C’est une distinction qui remonte à l’origine du théâtre dans notre civilisation : voyons ça.
- Lorsque Racine produisait ses tragédies, la mise en scène était sans doute on ne peut plus simple. Les acteurs devaient dire le texte de Racine et les meilleurs étaient ceux qui déclamaient le mieux. Quant au décor c’était un salon doré et les comédiens évoluaient sous des lustres de cristal.
Ce qui signifie que l’essentiel de la pièce était non dans le jeu des comédiens mais dans le texte qu’ils avaient à dire. Lorsque nous lisons Phèdre, silencieusement, dans le calme de notre chambre, nous avons-là le tout de l’œuvre et il est inutile de recourir au talent de l’actrice issue de la Comédie française.

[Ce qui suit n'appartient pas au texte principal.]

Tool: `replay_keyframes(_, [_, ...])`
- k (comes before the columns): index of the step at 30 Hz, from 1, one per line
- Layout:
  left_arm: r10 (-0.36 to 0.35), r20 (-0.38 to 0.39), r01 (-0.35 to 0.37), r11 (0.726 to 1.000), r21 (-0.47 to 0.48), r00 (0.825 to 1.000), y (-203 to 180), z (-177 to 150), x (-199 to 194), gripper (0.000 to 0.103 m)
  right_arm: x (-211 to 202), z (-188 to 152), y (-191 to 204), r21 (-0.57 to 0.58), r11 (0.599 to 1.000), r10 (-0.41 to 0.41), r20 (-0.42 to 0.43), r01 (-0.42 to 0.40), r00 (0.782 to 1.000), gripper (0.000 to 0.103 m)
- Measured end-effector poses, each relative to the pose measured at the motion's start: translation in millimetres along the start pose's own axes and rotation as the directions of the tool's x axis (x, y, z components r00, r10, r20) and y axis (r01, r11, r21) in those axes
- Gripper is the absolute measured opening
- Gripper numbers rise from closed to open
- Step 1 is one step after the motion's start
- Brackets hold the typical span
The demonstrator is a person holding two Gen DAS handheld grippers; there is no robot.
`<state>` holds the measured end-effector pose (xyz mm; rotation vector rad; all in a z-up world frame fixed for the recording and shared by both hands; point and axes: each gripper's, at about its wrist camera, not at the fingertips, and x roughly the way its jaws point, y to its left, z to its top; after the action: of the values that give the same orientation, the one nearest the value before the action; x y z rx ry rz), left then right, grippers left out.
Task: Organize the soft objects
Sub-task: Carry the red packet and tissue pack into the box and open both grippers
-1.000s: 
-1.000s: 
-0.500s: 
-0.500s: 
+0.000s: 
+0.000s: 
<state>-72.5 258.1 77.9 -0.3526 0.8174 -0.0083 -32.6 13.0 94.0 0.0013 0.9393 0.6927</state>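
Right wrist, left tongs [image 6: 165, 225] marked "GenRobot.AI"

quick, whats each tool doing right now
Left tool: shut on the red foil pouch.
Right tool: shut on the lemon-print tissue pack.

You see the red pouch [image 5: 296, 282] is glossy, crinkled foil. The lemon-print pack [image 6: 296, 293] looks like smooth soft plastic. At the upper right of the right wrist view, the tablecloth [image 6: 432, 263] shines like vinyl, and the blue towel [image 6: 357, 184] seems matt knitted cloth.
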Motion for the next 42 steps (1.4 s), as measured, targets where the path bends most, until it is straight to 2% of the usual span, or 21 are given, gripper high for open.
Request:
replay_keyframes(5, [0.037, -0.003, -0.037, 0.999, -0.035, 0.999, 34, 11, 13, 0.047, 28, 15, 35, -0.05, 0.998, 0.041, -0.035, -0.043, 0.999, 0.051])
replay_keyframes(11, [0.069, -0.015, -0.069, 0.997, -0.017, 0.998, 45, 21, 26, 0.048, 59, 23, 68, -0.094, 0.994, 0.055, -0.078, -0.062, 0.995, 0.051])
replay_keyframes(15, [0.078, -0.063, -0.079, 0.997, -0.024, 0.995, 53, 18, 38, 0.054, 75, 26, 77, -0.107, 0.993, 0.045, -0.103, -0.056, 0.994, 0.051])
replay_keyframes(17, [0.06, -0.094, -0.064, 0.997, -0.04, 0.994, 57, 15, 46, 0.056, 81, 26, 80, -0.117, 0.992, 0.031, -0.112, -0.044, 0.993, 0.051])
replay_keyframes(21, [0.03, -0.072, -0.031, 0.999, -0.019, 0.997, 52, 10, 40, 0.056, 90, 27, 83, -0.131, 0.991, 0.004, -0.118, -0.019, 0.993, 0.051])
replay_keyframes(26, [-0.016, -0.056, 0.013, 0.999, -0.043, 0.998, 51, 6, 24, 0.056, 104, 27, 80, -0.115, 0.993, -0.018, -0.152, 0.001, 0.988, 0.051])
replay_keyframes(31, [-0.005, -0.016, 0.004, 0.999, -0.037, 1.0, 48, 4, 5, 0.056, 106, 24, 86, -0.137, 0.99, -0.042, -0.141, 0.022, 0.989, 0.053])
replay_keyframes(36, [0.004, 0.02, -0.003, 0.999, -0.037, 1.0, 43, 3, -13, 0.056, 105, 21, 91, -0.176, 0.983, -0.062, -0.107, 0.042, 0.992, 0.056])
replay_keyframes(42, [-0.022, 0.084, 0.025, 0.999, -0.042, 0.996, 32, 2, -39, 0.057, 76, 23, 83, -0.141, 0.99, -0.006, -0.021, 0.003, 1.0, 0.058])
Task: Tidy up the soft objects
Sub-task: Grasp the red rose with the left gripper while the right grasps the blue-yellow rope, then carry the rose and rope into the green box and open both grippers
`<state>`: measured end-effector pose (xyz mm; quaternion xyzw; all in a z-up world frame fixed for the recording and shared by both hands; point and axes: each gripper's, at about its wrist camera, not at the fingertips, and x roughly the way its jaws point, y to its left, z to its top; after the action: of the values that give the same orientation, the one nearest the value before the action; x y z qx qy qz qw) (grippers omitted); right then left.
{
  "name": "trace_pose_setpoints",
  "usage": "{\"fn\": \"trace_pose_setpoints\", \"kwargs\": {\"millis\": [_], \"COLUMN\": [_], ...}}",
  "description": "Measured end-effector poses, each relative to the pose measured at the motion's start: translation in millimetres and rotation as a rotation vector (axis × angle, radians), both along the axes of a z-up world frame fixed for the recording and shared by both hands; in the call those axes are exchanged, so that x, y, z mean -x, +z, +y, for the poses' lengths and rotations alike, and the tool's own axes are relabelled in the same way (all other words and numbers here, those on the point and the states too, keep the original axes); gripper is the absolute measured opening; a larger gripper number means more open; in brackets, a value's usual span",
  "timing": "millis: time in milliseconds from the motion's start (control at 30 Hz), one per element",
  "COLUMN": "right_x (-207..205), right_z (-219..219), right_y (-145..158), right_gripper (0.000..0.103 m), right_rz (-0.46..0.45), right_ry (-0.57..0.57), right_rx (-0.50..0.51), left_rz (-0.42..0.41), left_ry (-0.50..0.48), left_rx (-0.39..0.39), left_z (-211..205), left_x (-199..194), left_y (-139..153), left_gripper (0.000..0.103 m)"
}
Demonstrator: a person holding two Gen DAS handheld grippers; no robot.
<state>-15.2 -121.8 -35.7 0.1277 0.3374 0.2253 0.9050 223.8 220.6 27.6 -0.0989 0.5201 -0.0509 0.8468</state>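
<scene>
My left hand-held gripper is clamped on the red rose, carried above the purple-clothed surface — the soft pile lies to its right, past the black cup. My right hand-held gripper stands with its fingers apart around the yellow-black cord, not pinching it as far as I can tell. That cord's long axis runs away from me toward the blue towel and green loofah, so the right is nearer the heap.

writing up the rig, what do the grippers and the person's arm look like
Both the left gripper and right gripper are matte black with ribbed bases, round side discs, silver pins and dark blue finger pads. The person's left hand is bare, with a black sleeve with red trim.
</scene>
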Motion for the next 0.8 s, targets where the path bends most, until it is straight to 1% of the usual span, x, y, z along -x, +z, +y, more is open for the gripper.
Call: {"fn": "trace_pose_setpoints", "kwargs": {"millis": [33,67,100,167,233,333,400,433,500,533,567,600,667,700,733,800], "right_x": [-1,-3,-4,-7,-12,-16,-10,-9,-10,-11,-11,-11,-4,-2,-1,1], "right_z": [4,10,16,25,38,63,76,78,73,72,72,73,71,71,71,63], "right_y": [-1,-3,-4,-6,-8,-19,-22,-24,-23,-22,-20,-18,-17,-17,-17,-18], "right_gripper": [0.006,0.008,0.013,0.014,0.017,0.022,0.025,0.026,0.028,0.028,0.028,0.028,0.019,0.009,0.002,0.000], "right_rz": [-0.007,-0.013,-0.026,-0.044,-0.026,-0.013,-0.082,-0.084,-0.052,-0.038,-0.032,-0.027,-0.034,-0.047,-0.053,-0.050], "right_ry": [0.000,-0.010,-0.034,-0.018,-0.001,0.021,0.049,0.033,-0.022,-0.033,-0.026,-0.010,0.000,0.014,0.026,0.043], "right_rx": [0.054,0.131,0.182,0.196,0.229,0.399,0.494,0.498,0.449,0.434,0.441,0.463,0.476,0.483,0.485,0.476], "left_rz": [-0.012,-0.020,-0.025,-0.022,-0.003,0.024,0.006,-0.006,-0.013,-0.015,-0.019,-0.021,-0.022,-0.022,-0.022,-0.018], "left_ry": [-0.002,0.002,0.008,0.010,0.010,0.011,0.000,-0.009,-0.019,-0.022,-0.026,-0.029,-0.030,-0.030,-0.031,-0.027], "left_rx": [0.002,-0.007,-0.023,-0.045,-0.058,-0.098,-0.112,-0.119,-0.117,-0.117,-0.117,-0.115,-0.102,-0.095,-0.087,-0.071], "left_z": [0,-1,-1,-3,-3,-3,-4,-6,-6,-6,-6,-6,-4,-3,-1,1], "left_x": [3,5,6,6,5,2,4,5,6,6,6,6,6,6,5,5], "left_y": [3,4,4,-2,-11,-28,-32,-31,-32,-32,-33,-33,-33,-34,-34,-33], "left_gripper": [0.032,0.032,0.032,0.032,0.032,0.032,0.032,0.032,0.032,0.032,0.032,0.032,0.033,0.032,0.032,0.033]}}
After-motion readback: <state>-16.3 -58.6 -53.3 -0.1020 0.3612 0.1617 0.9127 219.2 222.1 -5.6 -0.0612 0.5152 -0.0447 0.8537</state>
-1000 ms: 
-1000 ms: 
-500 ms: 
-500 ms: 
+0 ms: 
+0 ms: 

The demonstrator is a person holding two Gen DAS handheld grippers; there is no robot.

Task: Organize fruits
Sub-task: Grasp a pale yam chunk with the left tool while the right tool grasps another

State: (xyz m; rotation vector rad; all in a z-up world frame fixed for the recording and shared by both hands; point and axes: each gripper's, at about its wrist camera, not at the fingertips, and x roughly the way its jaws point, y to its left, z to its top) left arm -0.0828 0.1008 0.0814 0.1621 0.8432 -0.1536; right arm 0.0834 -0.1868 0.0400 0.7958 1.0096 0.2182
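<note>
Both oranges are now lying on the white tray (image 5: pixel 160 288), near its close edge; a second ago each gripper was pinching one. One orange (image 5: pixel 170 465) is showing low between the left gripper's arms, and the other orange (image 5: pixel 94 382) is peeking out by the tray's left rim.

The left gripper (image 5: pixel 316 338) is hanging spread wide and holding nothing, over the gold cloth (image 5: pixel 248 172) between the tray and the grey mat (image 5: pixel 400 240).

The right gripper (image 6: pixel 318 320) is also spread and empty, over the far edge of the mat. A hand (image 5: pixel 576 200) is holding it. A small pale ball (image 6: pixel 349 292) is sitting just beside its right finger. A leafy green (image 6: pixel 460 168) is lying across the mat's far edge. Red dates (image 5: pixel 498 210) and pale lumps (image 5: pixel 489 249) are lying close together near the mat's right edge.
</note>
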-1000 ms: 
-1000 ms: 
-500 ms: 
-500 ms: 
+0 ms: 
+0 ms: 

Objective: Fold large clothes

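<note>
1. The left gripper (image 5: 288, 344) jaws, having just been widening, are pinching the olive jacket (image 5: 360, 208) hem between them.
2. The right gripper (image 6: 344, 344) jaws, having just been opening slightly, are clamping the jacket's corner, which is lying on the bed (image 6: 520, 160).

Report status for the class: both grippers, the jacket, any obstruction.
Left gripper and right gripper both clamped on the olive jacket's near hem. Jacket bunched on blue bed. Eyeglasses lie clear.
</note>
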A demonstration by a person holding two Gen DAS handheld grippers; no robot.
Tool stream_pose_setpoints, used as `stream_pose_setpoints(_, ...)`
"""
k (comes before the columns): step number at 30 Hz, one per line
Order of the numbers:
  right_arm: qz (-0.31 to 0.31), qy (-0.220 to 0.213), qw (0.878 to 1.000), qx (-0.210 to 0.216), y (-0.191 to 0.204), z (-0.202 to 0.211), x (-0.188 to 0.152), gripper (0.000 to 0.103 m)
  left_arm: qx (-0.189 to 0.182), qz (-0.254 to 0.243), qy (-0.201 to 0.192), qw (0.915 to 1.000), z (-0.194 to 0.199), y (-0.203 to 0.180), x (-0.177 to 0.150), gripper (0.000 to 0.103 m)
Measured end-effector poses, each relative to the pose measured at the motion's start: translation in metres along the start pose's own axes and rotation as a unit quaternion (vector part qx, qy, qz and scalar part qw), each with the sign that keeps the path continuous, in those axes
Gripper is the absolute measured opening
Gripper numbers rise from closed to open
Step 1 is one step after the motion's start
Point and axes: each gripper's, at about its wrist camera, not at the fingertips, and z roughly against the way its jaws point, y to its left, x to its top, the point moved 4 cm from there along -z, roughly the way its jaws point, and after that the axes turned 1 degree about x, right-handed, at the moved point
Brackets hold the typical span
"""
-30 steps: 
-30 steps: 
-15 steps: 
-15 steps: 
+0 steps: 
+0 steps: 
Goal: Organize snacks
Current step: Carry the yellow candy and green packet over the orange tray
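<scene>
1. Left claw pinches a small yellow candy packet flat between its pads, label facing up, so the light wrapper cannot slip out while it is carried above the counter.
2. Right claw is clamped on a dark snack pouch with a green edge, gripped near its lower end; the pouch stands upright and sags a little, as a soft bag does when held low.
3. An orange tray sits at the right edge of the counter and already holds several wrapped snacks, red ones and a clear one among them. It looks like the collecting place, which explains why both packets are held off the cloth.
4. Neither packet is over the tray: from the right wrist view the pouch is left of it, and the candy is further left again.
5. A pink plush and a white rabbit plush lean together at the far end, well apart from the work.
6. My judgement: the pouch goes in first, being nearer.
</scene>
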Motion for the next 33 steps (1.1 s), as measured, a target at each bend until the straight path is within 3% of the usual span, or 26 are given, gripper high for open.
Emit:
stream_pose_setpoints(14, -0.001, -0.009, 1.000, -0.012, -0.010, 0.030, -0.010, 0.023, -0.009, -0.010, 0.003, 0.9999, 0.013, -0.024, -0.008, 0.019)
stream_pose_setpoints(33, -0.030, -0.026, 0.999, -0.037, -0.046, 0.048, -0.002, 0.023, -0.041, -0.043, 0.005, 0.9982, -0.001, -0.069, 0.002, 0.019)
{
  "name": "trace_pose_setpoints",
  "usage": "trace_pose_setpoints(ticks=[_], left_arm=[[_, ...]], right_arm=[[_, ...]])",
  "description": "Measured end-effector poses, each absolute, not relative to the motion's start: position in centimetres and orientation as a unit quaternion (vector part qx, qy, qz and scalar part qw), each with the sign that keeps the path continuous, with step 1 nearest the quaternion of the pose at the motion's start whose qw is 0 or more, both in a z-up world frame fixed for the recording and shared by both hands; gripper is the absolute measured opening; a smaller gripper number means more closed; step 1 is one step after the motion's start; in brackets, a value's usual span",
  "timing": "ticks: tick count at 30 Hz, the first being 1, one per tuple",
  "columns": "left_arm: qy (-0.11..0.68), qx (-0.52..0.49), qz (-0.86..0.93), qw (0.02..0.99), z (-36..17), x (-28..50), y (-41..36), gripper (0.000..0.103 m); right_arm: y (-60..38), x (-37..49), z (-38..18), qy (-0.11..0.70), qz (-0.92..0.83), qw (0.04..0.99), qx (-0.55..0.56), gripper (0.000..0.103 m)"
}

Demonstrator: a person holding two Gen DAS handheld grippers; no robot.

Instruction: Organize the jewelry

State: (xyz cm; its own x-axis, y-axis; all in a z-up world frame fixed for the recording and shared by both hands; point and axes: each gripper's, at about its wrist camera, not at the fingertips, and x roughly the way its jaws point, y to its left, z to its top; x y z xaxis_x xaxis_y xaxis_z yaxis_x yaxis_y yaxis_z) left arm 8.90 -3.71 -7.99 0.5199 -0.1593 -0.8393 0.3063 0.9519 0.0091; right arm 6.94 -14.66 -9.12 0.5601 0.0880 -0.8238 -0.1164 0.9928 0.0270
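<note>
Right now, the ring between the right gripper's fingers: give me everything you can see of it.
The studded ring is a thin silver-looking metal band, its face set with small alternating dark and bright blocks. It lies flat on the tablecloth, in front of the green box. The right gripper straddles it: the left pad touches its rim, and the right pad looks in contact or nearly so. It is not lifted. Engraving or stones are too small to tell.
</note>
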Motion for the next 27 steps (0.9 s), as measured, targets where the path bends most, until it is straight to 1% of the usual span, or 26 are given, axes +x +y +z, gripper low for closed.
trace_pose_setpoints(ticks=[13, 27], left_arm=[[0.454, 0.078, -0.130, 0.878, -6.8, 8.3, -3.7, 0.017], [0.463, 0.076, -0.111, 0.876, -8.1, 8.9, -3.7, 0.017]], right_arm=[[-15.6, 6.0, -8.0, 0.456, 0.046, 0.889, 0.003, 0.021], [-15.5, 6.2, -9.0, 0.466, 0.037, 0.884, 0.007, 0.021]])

- Avec le cinéma, c’est l’expression du visage, les attitudes corporelles qui l’emportent sur la diction : les comédiens se transforment un acteur pour les quels avoir 15 kilos de trop pour jouer le Cid serait rédhibitoire. Dans ses interview Delon va plus loin : il joue avec ce qu’il est : le Samouraï, c’est lui ; Tancrède du Guépard, c’est lui ; Monsieur Klein c’est encore et toujours lui. Il n’est pas devenu tous ces personnages, il l’était déjà, la métamorphose étant une simple révélation. Le femme amoureuse du Delon-voyou risque de se réveiller au matin avec un Delon-flic dans son lit.
Ça a ses limites : quand Björk a joué Dancer in the dark elle a bien failli y laisser sa santé mentale à force de s’identifier au personnage principal.
C’est ça le risque du métier.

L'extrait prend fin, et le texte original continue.